If you haven’t read my previous job-related post on my career change success, I highly recommend it, especially if you’re thinking of switching jobs! Below I have a chart showing what my typical day looks like from each of my previous jobs, juxtaposed with my current job (which I love the most)!
|Time||JOB #1: Full-time employee graphic/web designer (family business)||JOB #2: Freelance web/ graphic designer||JOB #3: Buy & sell vintage, blogging|
|7 am||Get up, Breakfast||Sleep in||Sleep in|
|8-11 am||Work||Sleep in||Get up, breakfast, walk outside, work|
|12-1 pm||Lunch||Work||Lunch, TV|
|2-5 pm||Work||Lunch, TV, Work||Work|
|6-8pm||Work, Dinner||Work, TV||Work Out, Shop, Dinner, TV|
|9-11pm||Work||Dinner, work, TV||Work, TV|
|12-2am||Work, talk to Rob, sleep||Work, TV, sleep||Sleep|
Job #1: Employee
Before I got married, I was working for my parents in a family printing business. In a way, didn’t we all used to work for our parents?

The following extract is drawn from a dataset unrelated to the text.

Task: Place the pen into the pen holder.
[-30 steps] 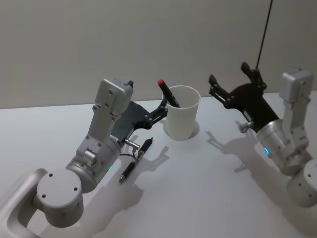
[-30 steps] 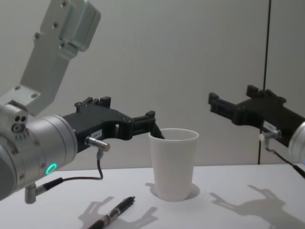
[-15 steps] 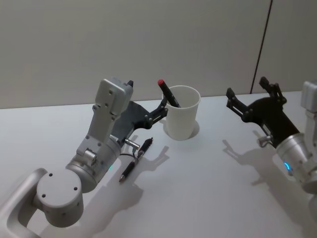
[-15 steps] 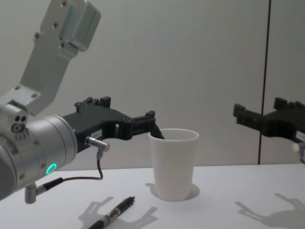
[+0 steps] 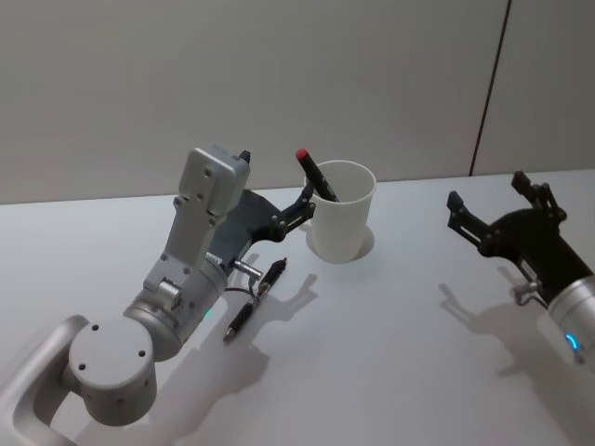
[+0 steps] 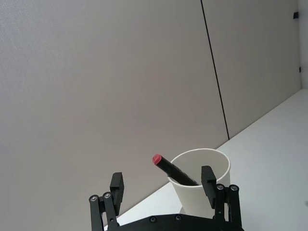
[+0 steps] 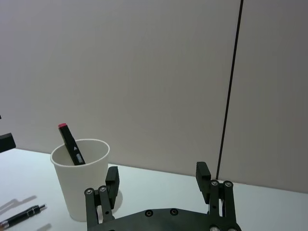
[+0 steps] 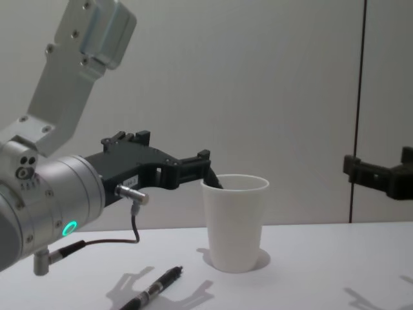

My parents have always owned businesses, and they raised my siblings and me to have an entrepreneurial mindset. Family life eventually became intertwined with business, so I decided I was going to keep that one separate and go into full time IT.
Job #2: Freelance Web/graphic designer (The IT job)
It was great to be able to set my own hours doing freelance for the first time ever (unlike the previous job), but I became very heavily invested in each job I took on. I spoke directly to each client and had he or she describe to me their goals, and I did my best to make them happen. My job was a combination of facets both technical and artsy, so keep that in mind when you’re going into the web or graphic design field. You need to work with the client and not just make what you think looks good to you. The problem with involving yourself with art is that it can be very subjective, and you can run into problems with nuanced perspectives.
From the above chart, you’ll see that I used to work up until I went to sleep. That wasn’t good for me or my husband, because I often took the work with me to bed. If you can pull an all nighter to finish a job or at least be organized about your time, then freelancing is no problem!
Job #3: Buy & sell vintage / blogging (business)
I was blogging all throughout my freelance work, too, but I only started to make extra cash from it when I started a store. I don’t think the revenue from blogging was correlated with setting up a store. It just reached that momentum around the same time as I started a business with my husband. We started a business together after he got laid off from work, unfortunately—and fortunately! With our business, we have the fortune of setting our own hours as well. However, because we absolutely loved our new job, we started to get up earlier than we did when I was freelancing to start our day! Our relationship as a married couple also only got better, because now we get to spend all our time together. To some, that would maybe aggravate problems. To us, it alleviates them! Our job is perfect for needy couples.
How to Realistically Transition Vs Day Dreaming About It
You need to be properly educated in the field you’re going into. Switching careers is not like switching majors. You will suffer real life consequences such as paying fines or getting sued if you don’t follow guidelines. If you’re going to be setting up a business, you need a business license and a permit—and you’ll know all of this and more by just taking basic business classes. Same goes with IT. Working with the Internet doesn’t mean you don’t get to follow offline rules. There are plenty of accessible classes that you can sign up for, so you don’t miss out on any details. Remember, the real lessons come when you start working!
Have you switched jobs? How has it changed you?